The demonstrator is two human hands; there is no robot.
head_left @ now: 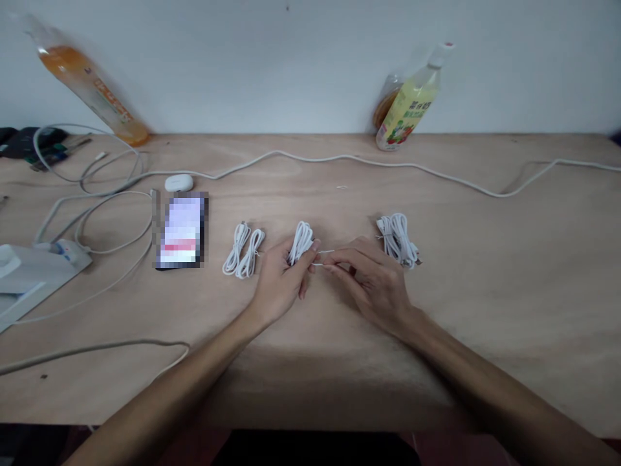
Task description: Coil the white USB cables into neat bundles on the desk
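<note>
Middle of frame: our left hand pinches coiled white cable between thumb and fingers; our right hand pinches thin white tie with fingers. Tying seems unfinished, we judge; left-center coils and right-center coils look already bound.

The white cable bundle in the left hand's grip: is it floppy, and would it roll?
The bundle probably bends, being thin looped cord, though the gathered loops may stiffen it. It likely won't roll far, since it's long and uneven rather than round.
</note>
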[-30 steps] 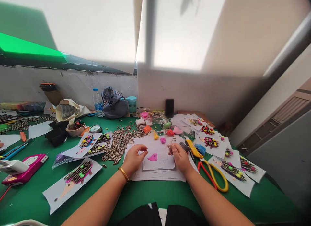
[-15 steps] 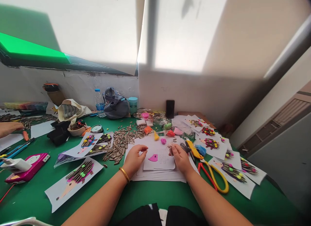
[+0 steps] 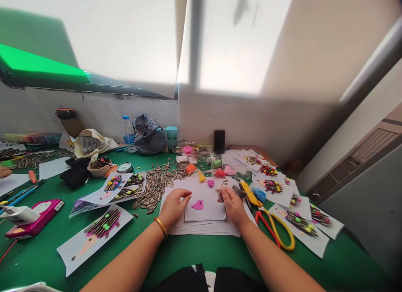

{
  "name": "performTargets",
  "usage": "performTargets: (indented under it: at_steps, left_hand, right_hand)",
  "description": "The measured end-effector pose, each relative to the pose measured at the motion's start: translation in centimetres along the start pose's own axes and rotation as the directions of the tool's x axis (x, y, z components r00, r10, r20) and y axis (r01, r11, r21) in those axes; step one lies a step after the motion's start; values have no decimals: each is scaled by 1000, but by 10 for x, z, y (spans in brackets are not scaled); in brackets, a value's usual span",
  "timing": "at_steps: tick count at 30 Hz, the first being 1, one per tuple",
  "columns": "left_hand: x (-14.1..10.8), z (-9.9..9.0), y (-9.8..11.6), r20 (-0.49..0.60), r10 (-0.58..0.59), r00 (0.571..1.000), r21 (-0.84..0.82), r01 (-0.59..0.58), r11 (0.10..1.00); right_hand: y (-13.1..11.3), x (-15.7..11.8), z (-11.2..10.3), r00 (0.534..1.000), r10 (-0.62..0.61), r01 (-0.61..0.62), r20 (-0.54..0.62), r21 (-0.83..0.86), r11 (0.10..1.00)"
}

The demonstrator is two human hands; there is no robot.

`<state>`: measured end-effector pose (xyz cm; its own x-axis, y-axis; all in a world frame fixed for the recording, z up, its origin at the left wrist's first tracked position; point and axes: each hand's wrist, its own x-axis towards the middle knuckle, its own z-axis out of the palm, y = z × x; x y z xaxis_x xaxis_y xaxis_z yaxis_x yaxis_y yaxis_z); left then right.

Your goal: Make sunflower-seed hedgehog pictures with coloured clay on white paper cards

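Observation:
My left hand (image 3: 176, 205) rests at the left side of the paper stack, its thumb and fingertips brought together; anything between them is too small to make out. My right hand (image 3: 232, 205) grips a crinkled clear plastic bag with a dark lump of clay (image 3: 239, 192) in it. Between my hands lies a white sheet (image 3: 205, 215) with a faint pencil outline of a hedgehog. A pink clay head (image 3: 197, 205) with a small dark eye is stuck on its left part. Beyond it sit a magenta clay ball (image 3: 210, 183) and a yellow clay piece (image 3: 201, 176).
Sunflower seeds (image 3: 157, 184) are heaped left of the papers. Finished hedgehog cards (image 3: 97, 237) lie on both sides. Scissors (image 3: 282, 231) and a yellow cutter (image 3: 250, 194) are by my right hand. Bagged clay, a phone (image 3: 219, 141) and a bottle (image 3: 127, 133) stand farther back.
My hands keep nearly the same place and pose. At the far left, another person's hand has drawn back toward the edge of view, away from an orange piece on the table.

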<state>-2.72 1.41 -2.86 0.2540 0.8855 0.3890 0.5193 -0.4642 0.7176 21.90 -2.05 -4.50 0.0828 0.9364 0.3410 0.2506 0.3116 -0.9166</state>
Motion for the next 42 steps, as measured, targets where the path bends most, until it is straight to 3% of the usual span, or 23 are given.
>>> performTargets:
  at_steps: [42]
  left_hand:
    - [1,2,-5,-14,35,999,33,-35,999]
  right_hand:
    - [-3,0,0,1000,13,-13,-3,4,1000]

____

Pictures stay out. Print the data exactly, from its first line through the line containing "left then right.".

■ OUTPUT FOR THIS EXERCISE:
The demonstrator is two human hands; there is no robot.
head_left @ now: 
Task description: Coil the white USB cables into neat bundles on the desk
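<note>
Middle of frame: our left hand pinches coiled white cable between thumb and fingers; our right hand pinches thin white tie with fingers. Tying seems unfinished, we judge; left-center coils and right-center coils look already bound.

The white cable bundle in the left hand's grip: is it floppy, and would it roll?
The bundle probably bends, being thin looped cord, though the gathered loops may stiffen it. It likely won't roll far, since it's long and uneven rather than round.
</note>
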[-30 steps] 
[-15 steps] 
[+0 steps] 

{
  "name": "performTargets",
  "usage": "performTargets: (indented under it: at_steps, left_hand, right_hand)",
  "description": "The measured end-effector pose, each relative to the pose measured at the motion's start: translation in centimetres along the start pose's own axes and rotation as the directions of the tool's x axis (x, y, z components r00, r10, r20) and y axis (r01, r11, r21) in those axes; step one lies a step after the motion's start; values have no decimals: each is scaled by 1000, but by 10 for x, z, y (spans in brackets are not scaled); in brackets, a value's usual span",
  "timing": "at_steps: tick count at 30 Hz, the first being 1, one per tuple",
  "columns": "left_hand: x (-14.1..10.8), z (-9.9..9.0), y (-9.8..11.6), r20 (-0.49..0.60), r10 (-0.58..0.59), r00 (0.571..1.000), r21 (-0.84..0.82), r01 (-0.59..0.58), r11 (0.10..1.00); right_hand: y (-13.1..11.3), x (-15.7..11.8), z (-11.2..10.3), r00 (0.534..1.000), r10 (-0.62..0.61), r01 (-0.61..0.62), r20 (-0.54..0.62), r21 (-0.83..0.86), r11 (0.10..1.00)"
}

The demonstrator is two human hands; there is no robot.

`<state>`: measured end-effector pose (xyz cm; its own x-axis, y-axis; all in a world frame fixed for the recording, z up, its origin at the left wrist's first tracked position; point and axes: each hand's wrist, its own x-axis towards the middle knuckle, its own z-axis out of the palm, y = z × x; x y z xaxis_x xaxis_y xaxis_z yaxis_x yaxis_y yaxis_z); left then right.

The generated output is now complete.